(Collection entries)
═══

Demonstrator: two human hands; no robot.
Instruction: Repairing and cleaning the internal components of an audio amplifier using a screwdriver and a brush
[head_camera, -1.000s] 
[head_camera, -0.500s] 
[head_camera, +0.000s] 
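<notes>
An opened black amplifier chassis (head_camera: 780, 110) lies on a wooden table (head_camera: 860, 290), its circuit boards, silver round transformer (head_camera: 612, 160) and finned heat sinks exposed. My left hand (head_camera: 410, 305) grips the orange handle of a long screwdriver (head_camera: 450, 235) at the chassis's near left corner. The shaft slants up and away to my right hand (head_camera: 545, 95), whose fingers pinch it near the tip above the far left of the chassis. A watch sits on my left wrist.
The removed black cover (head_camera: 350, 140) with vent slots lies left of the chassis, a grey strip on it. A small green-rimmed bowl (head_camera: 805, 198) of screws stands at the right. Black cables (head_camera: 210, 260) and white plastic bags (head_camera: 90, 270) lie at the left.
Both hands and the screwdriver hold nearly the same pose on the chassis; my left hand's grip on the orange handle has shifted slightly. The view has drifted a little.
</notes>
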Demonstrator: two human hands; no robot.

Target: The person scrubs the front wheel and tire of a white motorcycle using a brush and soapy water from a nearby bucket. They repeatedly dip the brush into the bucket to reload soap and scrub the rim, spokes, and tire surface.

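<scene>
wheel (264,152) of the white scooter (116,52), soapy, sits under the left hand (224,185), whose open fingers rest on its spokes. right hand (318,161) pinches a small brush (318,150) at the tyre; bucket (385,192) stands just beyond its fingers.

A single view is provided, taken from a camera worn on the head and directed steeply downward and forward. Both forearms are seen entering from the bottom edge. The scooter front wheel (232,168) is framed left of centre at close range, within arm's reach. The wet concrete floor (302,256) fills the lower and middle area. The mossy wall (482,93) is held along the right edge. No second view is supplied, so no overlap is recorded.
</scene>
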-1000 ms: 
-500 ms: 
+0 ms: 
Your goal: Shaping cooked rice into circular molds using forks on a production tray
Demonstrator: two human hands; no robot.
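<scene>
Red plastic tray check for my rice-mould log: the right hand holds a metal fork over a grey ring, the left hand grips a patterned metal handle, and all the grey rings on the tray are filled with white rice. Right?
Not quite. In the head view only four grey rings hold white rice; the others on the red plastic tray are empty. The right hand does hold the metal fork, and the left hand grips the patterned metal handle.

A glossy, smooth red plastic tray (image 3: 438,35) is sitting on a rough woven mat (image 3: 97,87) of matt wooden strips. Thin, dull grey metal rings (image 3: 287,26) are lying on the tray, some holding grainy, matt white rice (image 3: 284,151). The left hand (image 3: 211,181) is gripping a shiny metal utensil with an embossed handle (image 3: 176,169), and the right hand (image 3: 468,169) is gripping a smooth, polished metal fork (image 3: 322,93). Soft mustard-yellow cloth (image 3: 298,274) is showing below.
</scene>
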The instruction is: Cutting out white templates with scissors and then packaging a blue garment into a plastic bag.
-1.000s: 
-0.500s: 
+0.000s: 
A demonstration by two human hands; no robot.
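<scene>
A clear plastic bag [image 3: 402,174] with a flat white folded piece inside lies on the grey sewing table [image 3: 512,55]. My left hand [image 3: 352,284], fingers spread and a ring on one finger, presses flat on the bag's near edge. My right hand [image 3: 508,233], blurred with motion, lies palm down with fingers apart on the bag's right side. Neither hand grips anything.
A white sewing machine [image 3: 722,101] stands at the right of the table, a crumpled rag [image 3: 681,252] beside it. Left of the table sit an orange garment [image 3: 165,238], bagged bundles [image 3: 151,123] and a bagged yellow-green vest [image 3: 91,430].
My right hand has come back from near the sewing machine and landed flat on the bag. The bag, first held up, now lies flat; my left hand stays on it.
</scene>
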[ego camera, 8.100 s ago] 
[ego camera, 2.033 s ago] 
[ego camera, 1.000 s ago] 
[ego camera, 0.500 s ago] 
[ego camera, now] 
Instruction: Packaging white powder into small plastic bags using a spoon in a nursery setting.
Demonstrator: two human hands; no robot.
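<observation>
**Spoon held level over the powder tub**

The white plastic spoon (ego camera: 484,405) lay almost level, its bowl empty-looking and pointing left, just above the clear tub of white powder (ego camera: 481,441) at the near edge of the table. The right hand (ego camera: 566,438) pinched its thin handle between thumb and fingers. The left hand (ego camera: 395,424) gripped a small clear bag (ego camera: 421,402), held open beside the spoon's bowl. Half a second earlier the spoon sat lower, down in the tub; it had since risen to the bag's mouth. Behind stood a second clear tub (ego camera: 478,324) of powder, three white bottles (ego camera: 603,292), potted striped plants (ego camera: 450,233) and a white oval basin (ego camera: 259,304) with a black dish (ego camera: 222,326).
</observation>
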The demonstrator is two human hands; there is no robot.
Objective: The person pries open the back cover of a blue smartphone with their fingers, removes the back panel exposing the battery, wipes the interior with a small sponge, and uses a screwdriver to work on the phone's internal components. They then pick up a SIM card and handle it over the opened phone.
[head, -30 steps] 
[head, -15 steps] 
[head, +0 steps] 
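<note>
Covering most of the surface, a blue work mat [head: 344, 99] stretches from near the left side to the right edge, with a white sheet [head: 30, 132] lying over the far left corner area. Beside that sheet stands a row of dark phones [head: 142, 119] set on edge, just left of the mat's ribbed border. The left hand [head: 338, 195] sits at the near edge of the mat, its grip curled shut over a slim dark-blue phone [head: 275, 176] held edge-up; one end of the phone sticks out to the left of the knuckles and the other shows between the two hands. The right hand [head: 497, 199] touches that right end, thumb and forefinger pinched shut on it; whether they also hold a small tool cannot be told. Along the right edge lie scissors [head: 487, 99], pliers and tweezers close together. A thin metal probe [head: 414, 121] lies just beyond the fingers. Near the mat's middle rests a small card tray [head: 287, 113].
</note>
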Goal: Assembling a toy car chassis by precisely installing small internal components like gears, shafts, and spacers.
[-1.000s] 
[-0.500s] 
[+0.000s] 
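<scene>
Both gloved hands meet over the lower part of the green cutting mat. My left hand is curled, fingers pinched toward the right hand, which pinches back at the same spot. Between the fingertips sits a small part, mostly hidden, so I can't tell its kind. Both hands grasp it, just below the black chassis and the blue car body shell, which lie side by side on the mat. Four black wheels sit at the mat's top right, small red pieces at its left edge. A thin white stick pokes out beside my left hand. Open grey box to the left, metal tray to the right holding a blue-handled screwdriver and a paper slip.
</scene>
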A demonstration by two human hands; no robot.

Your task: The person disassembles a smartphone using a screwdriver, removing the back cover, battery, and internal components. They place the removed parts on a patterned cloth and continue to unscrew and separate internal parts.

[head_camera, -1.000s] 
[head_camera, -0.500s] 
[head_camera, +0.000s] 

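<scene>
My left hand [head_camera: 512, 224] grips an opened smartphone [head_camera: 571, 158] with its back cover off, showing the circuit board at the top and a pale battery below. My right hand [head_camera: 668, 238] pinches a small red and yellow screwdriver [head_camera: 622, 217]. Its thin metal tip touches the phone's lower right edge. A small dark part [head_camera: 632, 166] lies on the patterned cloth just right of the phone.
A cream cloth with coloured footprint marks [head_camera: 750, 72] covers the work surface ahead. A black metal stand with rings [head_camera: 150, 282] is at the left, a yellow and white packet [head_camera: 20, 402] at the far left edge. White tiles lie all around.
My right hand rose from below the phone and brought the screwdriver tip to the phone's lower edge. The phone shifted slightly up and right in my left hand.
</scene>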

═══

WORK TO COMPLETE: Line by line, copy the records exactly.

RESULT:
Demonstrator: two human hands; no robot.
Instruction: Repairing and cleaning the internal components of an audio amplifier using a screwdriver and a brush
[head_camera, -1.000s] 
[head_camera, -0.500s] 
[head_camera, +0.000s] 
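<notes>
An opened black amplifier chassis (head_camera: 780, 110) lies on a wooden table (head_camera: 860, 290), its circuit boards, silver round transformer (head_camera: 612, 160) and finned heat sinks exposed. My left hand (head_camera: 410, 305) grips the orange handle of a long screwdriver (head_camera: 450, 235) at the chassis's near left corner. The shaft slants up and away to my right hand (head_camera: 545, 95), whose fingers pinch it near the tip above the far left of the chassis. A watch sits on my left wrist.
The removed black cover (head_camera: 350, 140) with vent slots lies left of the chassis, a grey strip on it. A small green-rimmed bowl (head_camera: 805, 198) of screws stands at the right. Black cables (head_camera: 210, 260) and white plastic bags (head_camera: 90, 270) lie at the left.
Both hands and the screwdriver hold nearly the same pose on the chassis; my left hand's grip on the orange handle has shifted slightly. The view has drifted a little.
</notes>
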Demonstrator: two human hands; no robot.

Target: The person scrubs the front wheel and tire of a white motorcycle using a brush and soapy water from a nearby bucket. They repeatedly dip the brush into the bucket to reload soap and scrub the rim, spokes, and tire surface.

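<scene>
wheel (264,152) of the white scooter (116,52), soapy, sits under the left hand (224,185), whose open fingers rest on its spokes. right hand (318,161) pinches a small brush (318,150) at the tyre; bucket (385,192) stands just beyond its fingers.

A single view is provided, taken from a camera worn on the head and directed steeply downward and forward. Both forearms are seen entering from the bottom edge. The scooter front wheel (232,168) is framed left of centre at close range, within arm's reach. The wet concrete floor (302,256) fills the lower and middle area. The mossy wall (482,93) is held along the right edge. No second view is supplied, so no overlap is recorded.
</scene>
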-1000 ms: 
-500 ms: 
+0 ms: 
Your goal: Shaping cooked rice into circular molds using forks on a production tray
Demonstrator: two human hands; no robot.
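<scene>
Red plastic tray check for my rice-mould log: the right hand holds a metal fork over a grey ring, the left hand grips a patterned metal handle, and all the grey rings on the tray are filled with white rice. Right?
Not quite. In the head view only four grey rings hold white rice; the others on the red plastic tray are empty. The right hand does hold the metal fork, and the left hand grips the patterned metal handle.

A glossy, smooth red plastic tray (image 3: 438,35) is sitting on a rough woven mat (image 3: 97,87) of matt wooden strips. Thin, dull grey metal rings (image 3: 287,26) are lying on the tray, some holding grainy, matt white rice (image 3: 284,151). The left hand (image 3: 211,181) is gripping a shiny metal utensil with an embossed handle (image 3: 176,169), and the right hand (image 3: 468,169) is gripping a smooth, polished metal fork (image 3: 322,93). Soft mustard-yellow cloth (image 3: 298,274) is showing below.
</scene>
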The instruction is: Cutting out white templates with scissors and then packaging a blue garment into a plastic bag.
-1.000s: 
-0.500s: 
+0.000s: 
A demonstration by two human hands; no robot.
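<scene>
A clear plastic bag [image 3: 402,174] with a flat white folded piece inside lies on the grey sewing table [image 3: 512,55]. My left hand [image 3: 352,284], fingers spread and a ring on one finger, presses flat on the bag's near edge. My right hand [image 3: 508,233], blurred with motion, lies palm down with fingers apart on the bag's right side. Neither hand grips anything.
A white sewing machine [image 3: 722,101] stands at the right of the table, a crumpled rag [image 3: 681,252] beside it. Left of the table sit an orange garment [image 3: 165,238], bagged bundles [image 3: 151,123] and a bagged yellow-green vest [image 3: 91,430].
My right hand has come back from near the sewing machine and landed flat on the bag. The bag, first held up, now lies flat; my left hand stays on it.
</scene>
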[ego camera, 8.100 s ago] 
[ego camera, 2.033 s ago] 
[ego camera, 1.000 s ago] 
[ego camera, 0.500 s ago] 
[ego camera, now] 
Instruction: Packaging white powder into small plastic bags using a spoon in a nursery setting.
Demonstrator: two human hands; no robot.
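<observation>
**Spoon held level over the powder tub**

The white plastic spoon (ego camera: 484,405) lay almost level, its bowl empty-looking and pointing left, just above the clear tub of white powder (ego camera: 481,441) at the near edge of the table. The right hand (ego camera: 566,438) pinched its thin handle between thumb and fingers. The left hand (ego camera: 395,424) gripped a small clear bag (ego camera: 421,402), held open beside the spoon's bowl. Half a second earlier the spoon sat lower, down in the tub; it had since risen to the bag's mouth. Behind stood a second clear tub (ego camera: 478,324) of powder, three white bottles (ego camera: 603,292), potted striped plants (ego camera: 450,233) and a white oval basin (ego camera: 259,304) with a black dish (ego camera: 222,326).
</observation>
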The demonstrator is two human hands; there is no robot.
Objective: The person pries open the back cover of a blue smartphone with their fingers, removes the back panel exposing the battery, wipes the interior with a small sponge, and uses a screwdriver to work on the phone's internal components. They then pick up a SIM card and handle it over the opened phone.
[head, -30 steps] 
[head, -15 steps] 
[head, +0 steps] 
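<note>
Covering most of the surface, a blue work mat [head: 344, 99] stretches from near the left side to the right edge, with a white sheet [head: 30, 132] lying over the far left corner area. Beside that sheet stands a row of dark phones [head: 142, 119] set on edge, just left of the mat's ribbed border. The left hand [head: 338, 195] sits at the near edge of the mat, its grip curled shut over a slim dark-blue phone [head: 275, 176] held edge-up; one end of the phone sticks out to the left of the knuckles and the other shows between the two hands. The right hand [head: 497, 199] touches that right end, thumb and forefinger pinched shut on it; whether they also hold a small tool cannot be told. Along the right edge lie scissors [head: 487, 99], pliers and tweezers close together. A thin metal probe [head: 414, 121] lies just beyond the fingers. Near the mat's middle rests a small card tray [head: 287, 113].
</note>
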Goal: Assembling a toy car chassis by precisely installing small internal components like gears, shafts, and spacers.
[-1.000s] 
[-0.500s] 
[+0.000s] 
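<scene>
Both gloved hands meet over the lower part of the green cutting mat. My left hand is curled, fingers pinched toward the right hand, which pinches back at the same spot. Between the fingertips sits a small part, mostly hidden, so I can't tell its kind. Both hands grasp it, just below the black chassis and the blue car body shell, which lie side by side on the mat. Four black wheels sit at the mat's top right, small red pieces at its left edge. A thin white stick pokes out beside my left hand. Open grey box to the left, metal tray to the right holding a blue-handled screwdriver and a paper slip.
</scene>
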A demonstration by two human hands; no robot.

Your task: The person disassembles a smartphone using a screwdriver, removing the back cover, battery, and internal components. They place the removed parts on a patterned cloth and continue to unscrew and separate internal parts.

[head_camera, -1.000s] 
[head_camera, -0.500s] 
[head_camera, +0.000s] 

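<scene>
My left hand [head_camera: 512, 224] grips an opened smartphone [head_camera: 571, 158] with its back cover off, showing the circuit board at the top and a pale battery below. My right hand [head_camera: 668, 238] pinches a small red and yellow screwdriver [head_camera: 622, 217]. Its thin metal tip touches the phone's lower right edge. A small dark part [head_camera: 632, 166] lies on the patterned cloth just right of the phone.
A cream cloth with coloured footprint marks [head_camera: 750, 72] covers the work surface ahead. A black metal stand with rings [head_camera: 150, 282] is at the left, a yellow and white packet [head_camera: 20, 402] at the far left edge. White tiles lie all around.
My right hand rose from below the phone and brought the screwdriver tip to the phone's lower edge. The phone shifted slightly up and right in my left hand.
</scene>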

There is no more to the answer.